A group is planning to mount a legal challenge to a “sexist and ageist” rule that denies descendants of Jewish refugees from the Nazis German citizenship because their qualifying ancestor was a woman.
The Association of Jewish Refugees said it knows of more than 100 people have either been denied, or would be denied citizenship.
Anyone who was persecuted on political, racial or religious grounds during the Nazi dictatorship, as well as their descendants, is eligible for German citizenship under Article 116 of the country's constitution.
However, anyone born before 1953 – when the law on German nationality was changed – can only receive it if their qualifying ancestor was a man. If someone is ineligible because of this, their children are ineligible as well, even if those children were born afrer 1953.
Eleanor Thom and her family applied for citizenship in 2016 but were rejected because her grandmother, Dora, left in 1938 and married a British man in November 1942 a year after the Nazis passed the Eleventh Decree law, which took citizenship from German-born Jews living outside the country – most of whom had fled just before the Second World War.
It also meant women who left Germany and married a man of different nationality after 1941 were no longer eligible and nor are their descendants.
Ms Thom told the JC: “My grandmother came here on a domestic service visa. She was a working class Jewish Berliner and she was a single mother in Germany.
“She was exiled. The alternative was imprisonment, and was unable to bring her daughter, so she lived with this loss all her life.”
Ms Thom and her 75-year-old mother applied for citizenship but, because Dora’s four daughters born between 1943 and 1951, they were not eligible.
She received a confusingly-worded rejection letter that said she could not qualify for German citizenship "from a German mother only when born before 01.01.75 (with married parents)".
It then said she could receive citizenship through a German mother born between April 1, 1953 and December 31, 1974 but this did not apply to her as her mother was born in 1943 and therefore: "She and you didn't qualify."
AJR chief executive Michael Newman said cases such as Ms Thom's were not unusual.
“The majority of people we have come across who have been rejected are descendants of female German refugees born before 1953. Clearly there is an injustice,” he said.

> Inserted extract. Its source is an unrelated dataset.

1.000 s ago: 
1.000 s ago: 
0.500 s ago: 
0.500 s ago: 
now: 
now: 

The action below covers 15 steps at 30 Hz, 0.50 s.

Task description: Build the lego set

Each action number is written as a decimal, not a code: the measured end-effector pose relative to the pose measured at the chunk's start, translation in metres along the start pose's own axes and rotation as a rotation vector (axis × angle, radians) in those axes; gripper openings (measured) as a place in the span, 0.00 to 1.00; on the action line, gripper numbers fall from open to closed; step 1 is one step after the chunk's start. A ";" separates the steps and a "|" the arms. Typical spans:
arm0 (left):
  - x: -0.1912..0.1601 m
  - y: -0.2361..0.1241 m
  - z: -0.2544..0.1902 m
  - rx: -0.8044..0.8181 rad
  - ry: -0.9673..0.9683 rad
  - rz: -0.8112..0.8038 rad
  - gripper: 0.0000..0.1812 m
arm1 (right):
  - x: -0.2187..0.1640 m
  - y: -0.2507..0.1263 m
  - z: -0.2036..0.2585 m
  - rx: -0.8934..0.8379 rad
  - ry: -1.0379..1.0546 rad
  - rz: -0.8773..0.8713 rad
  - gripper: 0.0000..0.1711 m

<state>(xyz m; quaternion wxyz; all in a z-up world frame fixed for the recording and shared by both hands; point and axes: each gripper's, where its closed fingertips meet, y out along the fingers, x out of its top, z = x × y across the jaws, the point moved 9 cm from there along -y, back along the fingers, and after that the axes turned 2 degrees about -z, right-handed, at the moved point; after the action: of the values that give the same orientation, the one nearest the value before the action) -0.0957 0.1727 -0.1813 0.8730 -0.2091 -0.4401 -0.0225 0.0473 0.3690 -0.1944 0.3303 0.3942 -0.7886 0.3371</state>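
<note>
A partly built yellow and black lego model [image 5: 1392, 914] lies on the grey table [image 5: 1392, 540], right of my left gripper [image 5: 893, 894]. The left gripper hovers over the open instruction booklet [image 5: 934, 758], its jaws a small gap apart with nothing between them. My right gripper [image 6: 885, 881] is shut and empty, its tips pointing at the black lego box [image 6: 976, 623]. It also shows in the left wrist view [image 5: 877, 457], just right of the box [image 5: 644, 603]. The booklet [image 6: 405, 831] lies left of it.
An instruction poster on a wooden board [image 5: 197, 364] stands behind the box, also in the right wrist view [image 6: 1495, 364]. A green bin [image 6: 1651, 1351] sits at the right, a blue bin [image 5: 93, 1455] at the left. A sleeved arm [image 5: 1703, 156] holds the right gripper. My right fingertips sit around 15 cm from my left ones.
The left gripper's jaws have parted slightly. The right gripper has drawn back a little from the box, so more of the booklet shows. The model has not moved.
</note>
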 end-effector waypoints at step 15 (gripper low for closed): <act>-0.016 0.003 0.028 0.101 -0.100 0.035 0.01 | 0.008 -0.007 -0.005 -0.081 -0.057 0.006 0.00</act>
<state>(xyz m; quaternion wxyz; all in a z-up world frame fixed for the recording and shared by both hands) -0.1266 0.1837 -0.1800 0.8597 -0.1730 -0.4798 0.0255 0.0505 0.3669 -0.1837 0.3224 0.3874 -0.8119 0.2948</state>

Mr Newman himself is likely to be rejected for citizenship under the German article 116 because his grandmother, who lived in Germany for 20 years during Nazi rule, did not have citizenship because she was originally from Poland.
“She was part of the society and left because of the Nazis. If they had not been there she would have stayed she could have had a family there,” he said.
He is part of a group of more than 30 people from the UK and abroad, who are mounting a campaign to challenge the German government over the law.
Felix Couchman, a solicitor in London, is helping the group, which is meeting on Friday to discuss the case.
“I felt sufficiently annoyed by the amount of people who I kept hearing about being rejected,” he said.
“I had no idea that it was so difficult and inherently sexist and that is wrong. My mum came across on the Kindertransport. She married my father in Britain but me and my brothers were born post 1953 so would in theory be eligible.”
He said the German nationality law was “applying the law of the 1930s. Today it seems bizarre for the country to applying an ageist and sexist law. It is wrong and it should be challenged.”